MORTES POR CAUSA VIOLENTA


  Nem todos os corpos resultantes de morte violenta foram submetidos a autópsia. Alguns casos de suicídio e acidente (31) foram dispensados pelo Ministério Público,provavelmente por se haver considerado que o exame nada adiantaria para o esclarecimento do caso. Nestes últimos quatro anos, as mortes de causa violenta variaram entre 8.2 e 8.7% do total de óbitos do Território de Macau, com excepção do ano de 1996, em que essa percentagem foi somente de 5.5%. Na análise das mortes de causa violenta ou não natural (autopsiadas e dispensadas)destaca-se a dominância do número de suicídios durante os últimos dez anos (QUADRO IV).
  Ao longo dos últimos dez anos, o suicídio foi sempre de predomínio masculino (56.6% em 1997). No ano de 1997, e comparativamente a 1996,aumentaram os suicídios (27.6%), os homicídios (60%) e os acidentes não especificados (35.9%), tendo diminuído os casos fatais de acidentes de trabalho e de viação.
  No quadro V comparam-se os diferentes métodos utilizados nos casos de suicídio em que se realizaram autópsias, ao longo destes últimos anos. Verifica-se que o enforcamento e a precipitação se mantiveram nestes últimos dez anos como os dois modos de suicídio mais frequentes (79.6% do total de suicídios contabilizados nos dez anos).

CONCLUSÃO


  Nesta análise muito sumária da casuística do Serviço de Medicina Legal referente ao ano de 1997, e comparativamente aos anos anteriores, concluimos que haverá tendência para o aumento de mortes de causa violenta (suicídios, homicídios e acidentes), mesmo que a população não aumente ou tenha ligeiro acréscimo.
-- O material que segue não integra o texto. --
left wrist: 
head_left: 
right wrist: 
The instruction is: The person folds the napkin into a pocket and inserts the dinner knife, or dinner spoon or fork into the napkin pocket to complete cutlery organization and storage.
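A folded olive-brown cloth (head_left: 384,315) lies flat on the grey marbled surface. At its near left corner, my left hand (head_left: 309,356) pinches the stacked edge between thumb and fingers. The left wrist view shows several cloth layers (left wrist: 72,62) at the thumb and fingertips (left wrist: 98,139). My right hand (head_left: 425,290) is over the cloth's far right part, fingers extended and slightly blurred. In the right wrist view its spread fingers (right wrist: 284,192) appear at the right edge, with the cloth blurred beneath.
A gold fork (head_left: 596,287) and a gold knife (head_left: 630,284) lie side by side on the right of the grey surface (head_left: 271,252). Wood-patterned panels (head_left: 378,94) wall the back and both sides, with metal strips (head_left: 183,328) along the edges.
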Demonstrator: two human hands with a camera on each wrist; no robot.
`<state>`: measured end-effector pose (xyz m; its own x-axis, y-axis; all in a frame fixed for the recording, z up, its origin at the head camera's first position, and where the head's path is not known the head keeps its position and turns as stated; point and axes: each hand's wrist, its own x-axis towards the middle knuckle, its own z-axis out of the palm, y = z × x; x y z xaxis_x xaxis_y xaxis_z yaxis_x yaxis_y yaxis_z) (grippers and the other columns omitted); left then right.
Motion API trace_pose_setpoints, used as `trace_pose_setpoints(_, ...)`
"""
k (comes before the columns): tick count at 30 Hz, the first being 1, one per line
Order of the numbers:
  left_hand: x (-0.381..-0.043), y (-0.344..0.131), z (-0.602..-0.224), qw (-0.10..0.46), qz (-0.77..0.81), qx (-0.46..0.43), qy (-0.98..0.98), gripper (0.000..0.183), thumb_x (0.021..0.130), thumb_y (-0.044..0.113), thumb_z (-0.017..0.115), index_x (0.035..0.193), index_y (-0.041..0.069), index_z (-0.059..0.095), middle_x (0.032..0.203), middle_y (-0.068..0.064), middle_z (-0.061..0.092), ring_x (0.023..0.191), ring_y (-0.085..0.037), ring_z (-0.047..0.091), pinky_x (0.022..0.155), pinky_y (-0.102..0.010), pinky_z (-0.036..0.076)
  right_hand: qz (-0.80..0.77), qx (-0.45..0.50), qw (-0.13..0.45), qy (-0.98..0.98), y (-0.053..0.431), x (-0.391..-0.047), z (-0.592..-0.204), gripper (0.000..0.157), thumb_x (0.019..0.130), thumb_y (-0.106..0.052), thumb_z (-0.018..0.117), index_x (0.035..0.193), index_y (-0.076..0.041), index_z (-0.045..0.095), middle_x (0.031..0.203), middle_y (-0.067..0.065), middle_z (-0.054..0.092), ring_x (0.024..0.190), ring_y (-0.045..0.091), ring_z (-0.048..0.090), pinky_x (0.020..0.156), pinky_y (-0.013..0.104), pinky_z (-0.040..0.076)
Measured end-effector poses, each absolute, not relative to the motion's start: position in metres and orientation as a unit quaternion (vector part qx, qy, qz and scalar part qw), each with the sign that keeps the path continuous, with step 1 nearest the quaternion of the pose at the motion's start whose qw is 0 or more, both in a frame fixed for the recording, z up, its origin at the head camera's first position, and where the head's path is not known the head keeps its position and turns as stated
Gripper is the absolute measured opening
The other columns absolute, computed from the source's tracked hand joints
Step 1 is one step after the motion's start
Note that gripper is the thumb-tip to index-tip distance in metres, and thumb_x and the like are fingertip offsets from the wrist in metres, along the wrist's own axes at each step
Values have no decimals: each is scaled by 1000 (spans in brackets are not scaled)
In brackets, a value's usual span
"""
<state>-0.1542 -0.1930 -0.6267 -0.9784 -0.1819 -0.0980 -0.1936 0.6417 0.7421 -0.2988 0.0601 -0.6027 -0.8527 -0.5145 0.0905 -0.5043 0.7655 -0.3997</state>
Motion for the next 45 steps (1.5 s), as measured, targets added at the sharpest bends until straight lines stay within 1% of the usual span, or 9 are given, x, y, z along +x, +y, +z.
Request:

Esta é uma tendência comum nas sociedades em mudança ou em desenvolvimento.Macau terá dificuldade em afastar-se da regra porque sofre a inevitável influência da crise económica asiática e da transição governativa, com as múltiplas repercussões sociais e económicas.
  É de se prever, também, que o número de exames de clínica médico-legal aumente, face a esta conjuntura, nos próximos dois anos.
  Justifica-se, portanto, a atribuição de maiores recursos (humanos e materiais)aos serviços médico-legais, principalmente no apoio do diagnóstico laboratorial em toxicologia.



  */** Peritos Médico-Legais Serviço de Medicina Legal Centro Hospitalar Conde S. Januário (S.S.M.).
  * Responsável do Serviço de Medicina Legal.